Каким образом, повторяю еще, людей, которых ждала в будущем тина мещанства или много-много что участь быть постоянными «пивогрызами», тогда всевластно увлекали веяния философии, и поэзии, новые, дерзкие стремления науки, которая гордо строила целый мир одним трансцендентальным мышлением из одного всеохватывающего принципа.
Соблазн, страшный соблазн носился в воздухе, звучавшем страстно сладкими строфами Пушкина. Соблазн рвался в нашу жизнь вихрями юной французской словесности… Поколение выросшее не искало точки покоя или опоры, а только соблазнялось тревожными ощущениями. Поколение подраставшее, надышавшись отравленным этими ощущениями воздухом, жадно хотело жизни, страстей, борьбы и страданий.
IV. Нечто весьма скандальное о веяниях вообще*
Если перенестись мысленно за каких-нибудь тридцать с небольшим лет назад, то даже человеку, который сам прожил эти тридцать лет, станет вдруг как-то странно, точно он заехал в сторону, где давным-давно уже не бывал и где все, однако, застыло в том самом виде, в каком было оно им оставлено, — так что, присматриваясь к предметам, он постепенно с большею и большею ясностию воспроизводит свои бывалые впечатления от предметов, постепенно припоминает их вкус, цвет и запах, хотя вместе с тем и чувствует очень хорошо, что эта уже отшедшая жизнь поднимается перед ним каким-то фантастически-действительным маревом.
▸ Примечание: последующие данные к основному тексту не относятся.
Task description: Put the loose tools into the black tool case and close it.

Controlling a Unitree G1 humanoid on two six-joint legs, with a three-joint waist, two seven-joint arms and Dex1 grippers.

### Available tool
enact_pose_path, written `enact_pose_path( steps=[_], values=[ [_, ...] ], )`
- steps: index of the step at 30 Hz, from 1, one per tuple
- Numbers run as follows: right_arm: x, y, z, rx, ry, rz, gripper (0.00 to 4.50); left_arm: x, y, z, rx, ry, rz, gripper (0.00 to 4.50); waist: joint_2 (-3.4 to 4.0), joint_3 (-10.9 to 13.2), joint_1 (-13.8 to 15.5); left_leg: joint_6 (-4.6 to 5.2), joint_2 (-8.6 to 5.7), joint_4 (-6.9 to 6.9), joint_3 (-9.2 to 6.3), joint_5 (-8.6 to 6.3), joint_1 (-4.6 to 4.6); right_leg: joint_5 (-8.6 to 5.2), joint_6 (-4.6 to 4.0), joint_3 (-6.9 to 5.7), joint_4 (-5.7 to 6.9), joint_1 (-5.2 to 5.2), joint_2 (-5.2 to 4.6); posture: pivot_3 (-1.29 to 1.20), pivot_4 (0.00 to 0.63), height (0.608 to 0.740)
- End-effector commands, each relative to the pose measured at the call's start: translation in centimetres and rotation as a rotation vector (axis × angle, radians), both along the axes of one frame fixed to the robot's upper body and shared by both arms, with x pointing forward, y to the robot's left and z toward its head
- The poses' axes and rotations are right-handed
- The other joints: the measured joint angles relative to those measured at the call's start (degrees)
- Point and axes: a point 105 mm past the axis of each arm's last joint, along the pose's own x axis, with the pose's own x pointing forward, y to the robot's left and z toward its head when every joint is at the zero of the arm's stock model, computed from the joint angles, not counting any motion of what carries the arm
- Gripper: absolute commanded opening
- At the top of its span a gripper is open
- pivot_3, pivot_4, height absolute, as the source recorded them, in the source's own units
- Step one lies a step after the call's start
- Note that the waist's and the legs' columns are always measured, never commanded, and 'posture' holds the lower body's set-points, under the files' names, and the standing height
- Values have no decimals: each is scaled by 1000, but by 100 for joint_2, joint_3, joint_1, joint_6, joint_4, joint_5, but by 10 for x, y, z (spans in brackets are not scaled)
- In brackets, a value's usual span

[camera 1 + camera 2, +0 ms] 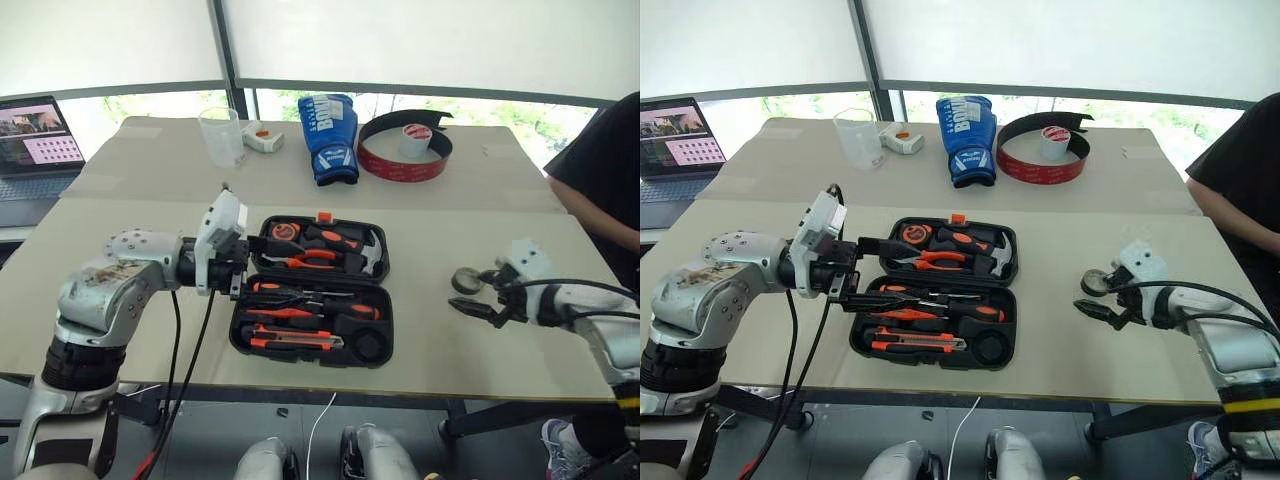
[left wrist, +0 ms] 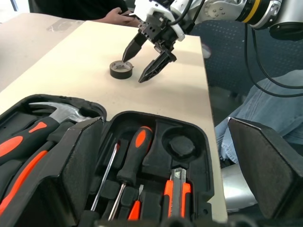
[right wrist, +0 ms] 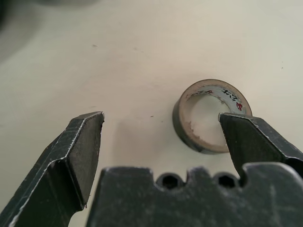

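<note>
Your black tool case [image 1: 312,290] lay wide open on the table [image 1: 450,330], in front of the robot. Two screwdrivers [image 2: 124,170] and the utility knife [image 1: 296,341] already sat in their slots in the near half, and the round slot beside them had nothing in it. The hammer [image 1: 368,255] and pliers [image 1: 305,262] lay in the far half. Your small dark tape roll [image 3: 208,116] was on the table, well to the right of the case. Your right gripper [image 1: 478,296] hovered right at the roll with its jaws wide open, one fingertip over the roll's edge, not squeezing it. Your left gripper [image 1: 262,268] hung at the left side of the case, jaws open and holding nothing. A blue boxing glove [image 1: 328,135] lay farther back.
</note>
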Motion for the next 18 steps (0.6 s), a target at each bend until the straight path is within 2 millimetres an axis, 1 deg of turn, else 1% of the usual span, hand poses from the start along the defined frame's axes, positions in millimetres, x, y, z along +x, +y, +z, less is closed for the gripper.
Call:
enact_pose_path(
  steps=[1, 3, 4, 8, 9, 11, 12, 13, 15, 17, 18],
  values=[
    [6, 0, 0, -19, -9, 21, 4106, -4, 1, 3, 14, -64, 2, 4500, 0, 0, 3, 0, 0, 0, 0, 0, 0, 0, 0, -1, -1, 0, 0, 0, 150, 727],
    [6, 3, -5, -19, 3, 42, 3618, -4, 3, 0, 25, -70, 5, 4500, 0, 0, 4, 0, 0, 2, 0, 0, 0, 0, 0, -1, 0, 1, -2, 0, 150, 727],
    [6, 5, -6, -21, 4, 53, 3140, -4, 3, -2, 28, -72, 7, 4500, 0, 0, 5, 0, 0, 3, 0, 0, 1, 0, 0, -1, 0, 2, -2, 0, 150, 727],
    [8, 9, -6, -23, -14, 69, 1764, -4, 5, -6, 38, -76, 9, 4500, 0, 0, -4, 0, 1, 3, -1, 0, 2, 0, 0, -1, 0, 2, -2, 0, 150, 727],
    [10, 9, -5, -30, -29, 69, 1469, -4, 5, -8, 45, -76, 5, 4500, 0, 0, -12, 0, 1, 2, -1, 0, 2, 0, 0, 0, 1, 2, -2, 0, 150, 727],
    [10, 10, -3, -35, -49, 80, 690, -5, 6, -12, 62, -79, -5, 4500, 1, 0, -19, -1, 1, 2, 0, 0, 3, 0, 0, 1, 3, 2, -2, 0, 150, 727],
    [10, 13, 0, -35, -62, 93, 426, -5, 6, -14, 73, -82, -12, 4500, 1, -1, -21, -1, 1, 2, 0, 0, 3, 0, 0, 0, 4, 2, -2, 0, 150, 727],
    [9, 19, 9, -24, -86, 129, 79, -7, 7, -17, 93, -85, -22, 4500, 1, -1, -27, -1, 1, 2, 0, 0, 4, 0, 0, 1, 5, 2, -2, 0, 150, 727],
    [-1, 47, 36, 40, -132, 267, 33, -11, 10, -26, 143, -84, -54, 4500, 4, 1, -38, -3, 2, 2, -1, 0, 2, 0, 0, -1, 5, 0, -2, 0, 150, 727],
    [-12, 68, 51, 92, -142, 373, 33, -14, 13, -31, 173, -91, -73, 4500, 12, 4, -57, -4, 2, -2, 0, 1, 1, 0, 0, 2, 6, -6, -1, 0, 150, 727],
    [-25, 86, 60, 126, -135, 466, 33, -15, 14, -33, 184, -92, -83, 4500, 13, 5, -56, -4, 2, -3, 0, 1, 1, -1, -1, 2, 7, -6, -1, 0, 150, 727]
  ],
)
Но еще страннее должно быть отношение к этой отжившей полосе жизни человека иного, позднейшего поколения, когда он видит перед собою только мертвые, печатные памятники ее, да и то, конечно, далеко не все… да, может быть, и не те даже, в которых та отжившая пора сказалась безоглядочно и непосредственно, вышла перед почтеннейшую публику не во фраке и перчатках, а по-домашнему, как встала, правой или левой ногой с постели.
Еще не далее как вчера вечером, о мой милый Горацио Косица*, беседуя с тобою после концерта, где слышали мы 2-ю симфонию старого мастера*, который, творя ее, еще не оглох для современной и предшествовавшей ему столовой камерной музыки, но уже горстями посеял в нее и свои глубокие думы и свои пантеистические созерцания жизни, пытаясь разъяснить смысл этих очевидных «схваток» чего-то глубоко серьезного и тяжелого, звучащих неожиданными взвизгиваниями скрыпок и виолончелей в allegro patetico, доискиваясь или, лучше, дорываясь значения замедленных тактов в финале, тактов, явно заклейменных какою-то мрачною и важною думою, тактов, снова, хоть не так уже определенно-резко, возникающих в последующем развитии музыкальной ткани, — еще вчера, говорю я, мы договорились с тобою опять до тех веяний, которые так смешны нашим современным мыслителям.